3. Papu (2002) yang mengutip DSM-IV (Diagnostic and Statistical Manual of Mental Disorders – Fourth Edition)
“Orang yang narsistik akan mengalami gangguan kepribadian, gangguan kepribadian yang dimaksud adalah gangguan kepribadian narsisistik atau narcissistic personality disorder. Gangguan kepribadian ini ditandai dengan ciri-ciri berupa perasaan superior bahwa dirinya adalah paling penting, paling mampu, paling unik, sangat eksesif untuk dikagumi dan disanjung, kurang memiliki empathy, angkuh dan selalu merasa bahwa dirinya layak untuk diperlakukan berbeda dengan orang lain.”

 B.Unsur-unsur narsis
Dari definisi-definisi di atas bisa disimpulkan adanya beberapa unsur narsis:
-Memandang dirinya secara berlebihan (paling penting,paling mampu,paling unik dan paling lainnya)
-Senang menyombongkan diri
-Mengharap adanya pujian dari orang lain

 C.Definisi narsis secara umum (konotasi positif)
Dari hasil pengamatan penulis, tidak semua narsis itu negatif. Sebab ada juga yang tergolong narsis positif, yaitu “Berusaha menunjukkan dirinya memiliki kelebihan dari orang lainnya dengan tujuan demi kepentingan promosi, persaingan sehat ataupun memotivasi orang lain”. Memang terkesan sombong, namun sebenarnya tidak sombong. Terkesan mengharapkan pujian dari orang lain, padahal tidak demikian maksudnya.

a.Contoh narsis untuk kepentingan promosi
Seorang pengusaha yang selalu berpakaian rapi,unik,tentu berharap agar menjadi perhatian orang lain. Bukan untuk memuji dirinya tetapi dengan tujuan supaya orang tahu siapa dirinya. Dan kemudian orang akan berkomentar “Oh, dia pemilik Resto C’Bezt”, “Oh,dia pemilik Lembaga Pendidikan Komputer
INDODATA”, dan lain-lain.

b.Narsis untuk kepentingan persaingan yang sehat
Dalam hal ini adalah persaingan pribadi. Biasanya di kalangan artis. Tiap artis berlomba untuk menjadi lain daripada yang lain, terutama dari caranya berpakaian, dari caranya bercanda, dari caranya bicara,dari model rambutnya, dari model bajunya dan lain-lain. Misalnya, Gogon terkenal karena punya model rambut yang lucu, Tessy yang selalu berpakaian wanita dan lain-lain.

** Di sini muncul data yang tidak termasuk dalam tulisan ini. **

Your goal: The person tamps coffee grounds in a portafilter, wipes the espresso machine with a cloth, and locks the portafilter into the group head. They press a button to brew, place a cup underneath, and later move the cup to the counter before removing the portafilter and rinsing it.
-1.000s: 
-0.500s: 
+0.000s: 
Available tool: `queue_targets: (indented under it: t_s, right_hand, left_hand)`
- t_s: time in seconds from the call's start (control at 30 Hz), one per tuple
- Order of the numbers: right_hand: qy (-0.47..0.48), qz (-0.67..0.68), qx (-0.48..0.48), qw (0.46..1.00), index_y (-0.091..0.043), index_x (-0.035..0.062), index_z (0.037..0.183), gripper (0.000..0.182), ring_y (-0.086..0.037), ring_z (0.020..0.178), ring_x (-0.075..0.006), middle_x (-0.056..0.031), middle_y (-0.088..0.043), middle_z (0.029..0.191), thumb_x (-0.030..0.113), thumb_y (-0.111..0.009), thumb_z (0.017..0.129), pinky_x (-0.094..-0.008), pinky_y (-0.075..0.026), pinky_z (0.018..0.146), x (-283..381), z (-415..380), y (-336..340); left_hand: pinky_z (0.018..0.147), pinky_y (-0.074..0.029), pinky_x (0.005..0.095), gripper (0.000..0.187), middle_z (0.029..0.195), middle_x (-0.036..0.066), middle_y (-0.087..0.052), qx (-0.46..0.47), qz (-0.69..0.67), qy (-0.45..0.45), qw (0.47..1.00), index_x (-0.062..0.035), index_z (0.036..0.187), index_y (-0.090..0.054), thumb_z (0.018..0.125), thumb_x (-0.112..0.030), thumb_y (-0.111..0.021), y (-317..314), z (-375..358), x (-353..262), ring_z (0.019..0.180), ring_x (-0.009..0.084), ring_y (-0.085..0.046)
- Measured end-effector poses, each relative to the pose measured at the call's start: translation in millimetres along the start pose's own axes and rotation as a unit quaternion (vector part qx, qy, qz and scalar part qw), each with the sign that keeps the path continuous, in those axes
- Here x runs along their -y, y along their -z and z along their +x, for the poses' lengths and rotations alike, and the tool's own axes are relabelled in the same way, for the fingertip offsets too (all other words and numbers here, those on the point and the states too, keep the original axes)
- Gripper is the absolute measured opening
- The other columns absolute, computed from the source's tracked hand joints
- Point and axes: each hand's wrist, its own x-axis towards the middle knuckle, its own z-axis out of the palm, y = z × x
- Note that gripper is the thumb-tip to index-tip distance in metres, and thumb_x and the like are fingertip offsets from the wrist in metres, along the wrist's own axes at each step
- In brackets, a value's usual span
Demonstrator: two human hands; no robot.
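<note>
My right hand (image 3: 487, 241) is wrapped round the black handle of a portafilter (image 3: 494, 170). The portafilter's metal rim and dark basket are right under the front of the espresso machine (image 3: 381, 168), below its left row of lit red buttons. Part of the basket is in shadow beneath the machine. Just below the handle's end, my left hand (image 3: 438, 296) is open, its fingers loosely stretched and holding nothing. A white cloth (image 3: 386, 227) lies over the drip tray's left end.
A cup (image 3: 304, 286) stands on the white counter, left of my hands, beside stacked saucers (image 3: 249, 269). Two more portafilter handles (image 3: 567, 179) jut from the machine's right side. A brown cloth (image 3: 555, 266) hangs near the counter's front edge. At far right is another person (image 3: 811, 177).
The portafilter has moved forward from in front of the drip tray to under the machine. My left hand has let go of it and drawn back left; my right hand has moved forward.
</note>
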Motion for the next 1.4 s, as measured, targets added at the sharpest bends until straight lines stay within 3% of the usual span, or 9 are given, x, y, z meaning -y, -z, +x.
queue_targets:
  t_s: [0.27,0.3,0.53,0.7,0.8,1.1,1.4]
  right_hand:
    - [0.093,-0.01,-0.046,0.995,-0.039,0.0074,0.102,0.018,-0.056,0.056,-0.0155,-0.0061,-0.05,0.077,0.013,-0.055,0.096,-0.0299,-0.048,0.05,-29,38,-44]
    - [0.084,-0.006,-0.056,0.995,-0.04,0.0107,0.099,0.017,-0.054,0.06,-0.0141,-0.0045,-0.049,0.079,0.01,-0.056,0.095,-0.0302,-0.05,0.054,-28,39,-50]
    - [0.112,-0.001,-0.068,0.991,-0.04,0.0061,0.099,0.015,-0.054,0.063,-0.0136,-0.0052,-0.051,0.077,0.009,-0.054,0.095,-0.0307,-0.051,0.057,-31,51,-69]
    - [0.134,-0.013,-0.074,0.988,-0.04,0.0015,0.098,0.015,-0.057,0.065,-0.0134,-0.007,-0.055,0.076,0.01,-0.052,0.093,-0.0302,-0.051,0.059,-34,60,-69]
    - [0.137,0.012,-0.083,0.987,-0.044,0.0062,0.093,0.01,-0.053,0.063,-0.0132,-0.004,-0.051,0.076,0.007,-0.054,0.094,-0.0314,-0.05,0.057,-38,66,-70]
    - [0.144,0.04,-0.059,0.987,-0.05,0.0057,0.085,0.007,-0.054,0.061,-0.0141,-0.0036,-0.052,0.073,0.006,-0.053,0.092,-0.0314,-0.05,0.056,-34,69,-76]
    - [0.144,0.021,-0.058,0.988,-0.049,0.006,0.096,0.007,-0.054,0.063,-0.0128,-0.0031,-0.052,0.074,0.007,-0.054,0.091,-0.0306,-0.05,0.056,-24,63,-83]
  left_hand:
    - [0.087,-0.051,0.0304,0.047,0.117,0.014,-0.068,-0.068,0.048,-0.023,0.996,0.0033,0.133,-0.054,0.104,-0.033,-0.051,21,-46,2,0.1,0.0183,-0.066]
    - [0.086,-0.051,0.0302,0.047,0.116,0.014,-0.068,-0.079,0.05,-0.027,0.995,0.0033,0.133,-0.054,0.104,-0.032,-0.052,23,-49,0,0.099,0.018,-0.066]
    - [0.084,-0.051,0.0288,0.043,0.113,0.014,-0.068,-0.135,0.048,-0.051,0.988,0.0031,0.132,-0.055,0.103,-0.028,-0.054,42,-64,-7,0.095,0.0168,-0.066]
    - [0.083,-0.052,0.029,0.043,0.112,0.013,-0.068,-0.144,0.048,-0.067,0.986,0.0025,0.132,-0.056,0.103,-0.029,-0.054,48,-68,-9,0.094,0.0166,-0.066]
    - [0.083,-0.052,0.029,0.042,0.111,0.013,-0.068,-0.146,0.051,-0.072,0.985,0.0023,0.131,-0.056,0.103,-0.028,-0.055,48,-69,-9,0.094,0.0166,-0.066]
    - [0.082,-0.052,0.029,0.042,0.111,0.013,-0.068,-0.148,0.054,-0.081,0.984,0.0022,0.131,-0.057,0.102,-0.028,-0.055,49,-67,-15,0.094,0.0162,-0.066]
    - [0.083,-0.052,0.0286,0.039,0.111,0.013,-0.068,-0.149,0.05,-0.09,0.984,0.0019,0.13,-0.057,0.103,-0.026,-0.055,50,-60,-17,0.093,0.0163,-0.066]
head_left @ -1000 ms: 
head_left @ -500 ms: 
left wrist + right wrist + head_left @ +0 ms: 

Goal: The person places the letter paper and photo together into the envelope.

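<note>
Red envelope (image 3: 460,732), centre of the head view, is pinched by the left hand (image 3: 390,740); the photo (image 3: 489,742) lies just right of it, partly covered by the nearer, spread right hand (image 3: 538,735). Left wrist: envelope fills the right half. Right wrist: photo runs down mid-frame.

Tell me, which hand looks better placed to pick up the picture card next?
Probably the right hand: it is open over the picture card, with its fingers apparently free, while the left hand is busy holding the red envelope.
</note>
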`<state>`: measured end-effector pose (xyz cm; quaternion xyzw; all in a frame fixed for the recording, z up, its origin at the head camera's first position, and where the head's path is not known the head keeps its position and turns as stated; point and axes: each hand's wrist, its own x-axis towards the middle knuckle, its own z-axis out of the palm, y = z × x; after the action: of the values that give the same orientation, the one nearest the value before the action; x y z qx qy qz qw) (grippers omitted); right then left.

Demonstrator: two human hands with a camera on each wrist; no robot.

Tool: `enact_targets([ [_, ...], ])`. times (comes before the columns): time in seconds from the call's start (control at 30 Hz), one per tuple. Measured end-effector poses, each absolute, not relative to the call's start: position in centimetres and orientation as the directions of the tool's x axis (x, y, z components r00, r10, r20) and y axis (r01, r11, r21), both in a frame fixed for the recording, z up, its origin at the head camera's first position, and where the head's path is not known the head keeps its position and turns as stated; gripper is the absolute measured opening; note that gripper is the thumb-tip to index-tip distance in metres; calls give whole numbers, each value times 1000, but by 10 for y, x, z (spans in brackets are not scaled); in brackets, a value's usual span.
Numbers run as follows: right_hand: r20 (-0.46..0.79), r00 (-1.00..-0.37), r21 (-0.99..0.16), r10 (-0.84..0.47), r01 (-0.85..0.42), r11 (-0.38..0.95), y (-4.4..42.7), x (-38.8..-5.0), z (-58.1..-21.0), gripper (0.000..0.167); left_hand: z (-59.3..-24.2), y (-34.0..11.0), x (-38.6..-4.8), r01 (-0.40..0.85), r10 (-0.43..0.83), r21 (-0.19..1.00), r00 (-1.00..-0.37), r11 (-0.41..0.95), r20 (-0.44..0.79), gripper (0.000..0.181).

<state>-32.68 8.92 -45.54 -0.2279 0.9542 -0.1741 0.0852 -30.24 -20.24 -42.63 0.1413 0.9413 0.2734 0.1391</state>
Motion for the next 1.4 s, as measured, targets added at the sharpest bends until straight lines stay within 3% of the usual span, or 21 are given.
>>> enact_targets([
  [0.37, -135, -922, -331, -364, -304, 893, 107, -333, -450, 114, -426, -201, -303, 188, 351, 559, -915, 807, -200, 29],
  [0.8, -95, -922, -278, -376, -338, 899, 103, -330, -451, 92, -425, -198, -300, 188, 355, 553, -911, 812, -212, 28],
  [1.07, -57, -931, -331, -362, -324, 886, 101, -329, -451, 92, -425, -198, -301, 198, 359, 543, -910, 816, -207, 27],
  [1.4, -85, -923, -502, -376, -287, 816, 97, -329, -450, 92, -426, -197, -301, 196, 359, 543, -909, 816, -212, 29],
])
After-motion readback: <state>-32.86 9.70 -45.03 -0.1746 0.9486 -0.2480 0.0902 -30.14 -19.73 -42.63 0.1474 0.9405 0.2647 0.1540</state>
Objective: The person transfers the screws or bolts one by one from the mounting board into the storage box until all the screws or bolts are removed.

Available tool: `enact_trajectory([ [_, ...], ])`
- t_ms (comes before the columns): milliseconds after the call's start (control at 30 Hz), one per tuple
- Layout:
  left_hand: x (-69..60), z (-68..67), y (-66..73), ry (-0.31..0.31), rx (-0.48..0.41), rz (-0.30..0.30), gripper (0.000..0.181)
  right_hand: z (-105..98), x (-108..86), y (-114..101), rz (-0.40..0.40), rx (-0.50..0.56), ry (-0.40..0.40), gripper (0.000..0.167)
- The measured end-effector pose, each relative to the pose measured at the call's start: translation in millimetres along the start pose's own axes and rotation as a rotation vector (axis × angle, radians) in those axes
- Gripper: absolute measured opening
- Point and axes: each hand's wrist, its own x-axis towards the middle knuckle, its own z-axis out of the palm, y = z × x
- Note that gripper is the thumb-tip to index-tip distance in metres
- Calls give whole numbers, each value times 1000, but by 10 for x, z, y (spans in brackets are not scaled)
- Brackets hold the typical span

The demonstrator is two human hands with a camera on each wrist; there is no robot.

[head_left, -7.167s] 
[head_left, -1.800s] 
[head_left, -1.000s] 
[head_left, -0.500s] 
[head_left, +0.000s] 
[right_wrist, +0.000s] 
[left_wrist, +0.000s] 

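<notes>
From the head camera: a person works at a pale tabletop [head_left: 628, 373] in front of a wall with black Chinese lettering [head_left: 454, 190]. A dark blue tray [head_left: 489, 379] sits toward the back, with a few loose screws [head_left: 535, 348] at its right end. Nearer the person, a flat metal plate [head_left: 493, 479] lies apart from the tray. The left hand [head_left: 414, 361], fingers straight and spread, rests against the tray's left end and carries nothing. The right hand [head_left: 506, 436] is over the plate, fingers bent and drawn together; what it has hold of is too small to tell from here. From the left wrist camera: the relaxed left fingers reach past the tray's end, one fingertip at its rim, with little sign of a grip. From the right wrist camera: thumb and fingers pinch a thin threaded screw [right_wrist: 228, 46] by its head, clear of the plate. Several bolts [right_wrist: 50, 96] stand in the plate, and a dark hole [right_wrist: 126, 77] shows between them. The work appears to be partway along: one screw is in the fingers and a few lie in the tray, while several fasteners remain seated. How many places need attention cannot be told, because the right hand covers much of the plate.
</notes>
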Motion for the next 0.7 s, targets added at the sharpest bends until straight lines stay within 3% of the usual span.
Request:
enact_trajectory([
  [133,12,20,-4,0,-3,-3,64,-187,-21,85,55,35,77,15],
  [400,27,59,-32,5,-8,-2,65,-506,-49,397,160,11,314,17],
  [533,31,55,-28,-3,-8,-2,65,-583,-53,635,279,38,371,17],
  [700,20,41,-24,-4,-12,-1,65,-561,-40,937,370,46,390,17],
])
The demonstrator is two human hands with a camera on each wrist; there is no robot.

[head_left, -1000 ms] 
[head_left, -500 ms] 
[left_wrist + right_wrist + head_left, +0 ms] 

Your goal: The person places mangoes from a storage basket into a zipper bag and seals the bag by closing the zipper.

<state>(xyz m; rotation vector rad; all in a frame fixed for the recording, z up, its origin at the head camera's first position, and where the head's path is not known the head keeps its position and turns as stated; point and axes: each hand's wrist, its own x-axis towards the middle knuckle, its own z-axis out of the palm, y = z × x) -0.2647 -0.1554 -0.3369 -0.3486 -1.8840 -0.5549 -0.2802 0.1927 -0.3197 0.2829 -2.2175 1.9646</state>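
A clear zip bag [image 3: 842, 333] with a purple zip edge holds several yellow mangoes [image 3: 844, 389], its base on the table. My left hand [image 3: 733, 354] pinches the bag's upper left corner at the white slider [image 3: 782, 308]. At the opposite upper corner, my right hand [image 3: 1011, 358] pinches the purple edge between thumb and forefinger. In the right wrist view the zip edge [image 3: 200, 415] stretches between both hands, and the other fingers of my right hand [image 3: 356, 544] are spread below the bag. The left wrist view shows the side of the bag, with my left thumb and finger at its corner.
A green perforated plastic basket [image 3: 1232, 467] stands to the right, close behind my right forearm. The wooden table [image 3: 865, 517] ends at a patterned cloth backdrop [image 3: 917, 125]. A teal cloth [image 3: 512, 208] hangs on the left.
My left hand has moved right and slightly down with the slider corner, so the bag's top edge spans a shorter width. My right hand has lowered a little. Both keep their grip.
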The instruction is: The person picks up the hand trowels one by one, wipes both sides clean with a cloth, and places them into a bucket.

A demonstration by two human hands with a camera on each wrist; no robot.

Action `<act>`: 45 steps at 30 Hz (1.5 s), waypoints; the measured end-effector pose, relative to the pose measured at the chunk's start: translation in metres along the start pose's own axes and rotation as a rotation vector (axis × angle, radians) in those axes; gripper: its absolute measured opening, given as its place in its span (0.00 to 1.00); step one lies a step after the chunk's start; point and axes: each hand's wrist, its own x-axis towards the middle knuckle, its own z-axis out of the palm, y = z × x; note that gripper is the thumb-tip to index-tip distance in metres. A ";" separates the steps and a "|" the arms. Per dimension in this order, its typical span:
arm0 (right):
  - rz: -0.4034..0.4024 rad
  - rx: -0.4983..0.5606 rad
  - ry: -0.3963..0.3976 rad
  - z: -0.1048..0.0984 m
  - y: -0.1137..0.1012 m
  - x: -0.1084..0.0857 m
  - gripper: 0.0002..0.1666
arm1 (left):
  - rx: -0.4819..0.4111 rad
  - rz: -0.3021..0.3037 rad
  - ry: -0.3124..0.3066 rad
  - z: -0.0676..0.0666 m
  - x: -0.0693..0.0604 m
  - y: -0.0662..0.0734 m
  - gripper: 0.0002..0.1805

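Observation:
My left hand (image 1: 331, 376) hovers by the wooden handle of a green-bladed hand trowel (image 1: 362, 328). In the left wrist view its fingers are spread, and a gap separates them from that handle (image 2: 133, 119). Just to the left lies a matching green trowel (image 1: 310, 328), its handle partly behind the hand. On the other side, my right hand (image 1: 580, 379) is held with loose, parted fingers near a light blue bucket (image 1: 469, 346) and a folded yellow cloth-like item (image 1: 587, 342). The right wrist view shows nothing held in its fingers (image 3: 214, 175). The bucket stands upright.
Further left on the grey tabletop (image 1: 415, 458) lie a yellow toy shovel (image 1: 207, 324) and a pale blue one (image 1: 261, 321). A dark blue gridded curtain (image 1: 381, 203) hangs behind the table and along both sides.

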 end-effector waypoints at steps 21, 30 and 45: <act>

c.Narsis dalam rangka memotivasi orang lain
Yaitu selalu berusaha tampil lain daripada yang lain, baik melalui tulisan maupun ucapan. Misalnya, penulis (Hariyanto Imadha), selalu membuat artikel-artikel yang bersifat lain daripada yang lain di berbagai blog. Bersifat mencari perhatian orang lain. Hasilnya, ada beberapa orang yang meminta penulis menjadi pembicara di radio, ada beberapa mahasiswi yang minta petunjuk cara belajar yang efektif dan lain-lain. Bahkan hasil inovasinya berupa kanopi motor yang bersifat narsis, membuat hasil inovasinya dimuat di tabloid Peluang Usaha No.18 Tahun 2011, mendapat Award dari Yayasan Citra Profesi Indonesia,23 Juli 2011 dan ditayangkan dalam acara Sang Kreator, Trans7, 14 April 2012.

Kesimpulan
Narsis dalam arti positif atau berkonotasi positif juga punya ciri-ciri memandang dirinya lebih dari yang lainnya,terkesan menyombongkan diri dan mengharapkan pujian dari orang lain. Namun semuanya dengan tujuan yang positif, yaitu demi kepentingan promosi, persaingan sehat, memotivasi orang lain dan tujuan-tujuan positif lainnya.
Dengan demikian, apakah sebuah perilaku narsis itu positif atau negatif, juga harus dilihat dari “tujuannya”. Tidak berhenti pada tingkah laku atau perilakunya saja. Kalau tujuannya negatif, maka termasuk narsis negatif. Kalau tujuannya positif, maka termasuk narsis positif. Sejauh narsis tidak merugikan diri sendiri atau orang lain, narsis boleh-boleh saja.

Sangat disayangkan bahwa semua buku-buku psikologi hanya melihat narsis dari segi negatifnya saja, tanpa melihat tujuan-tujuannya.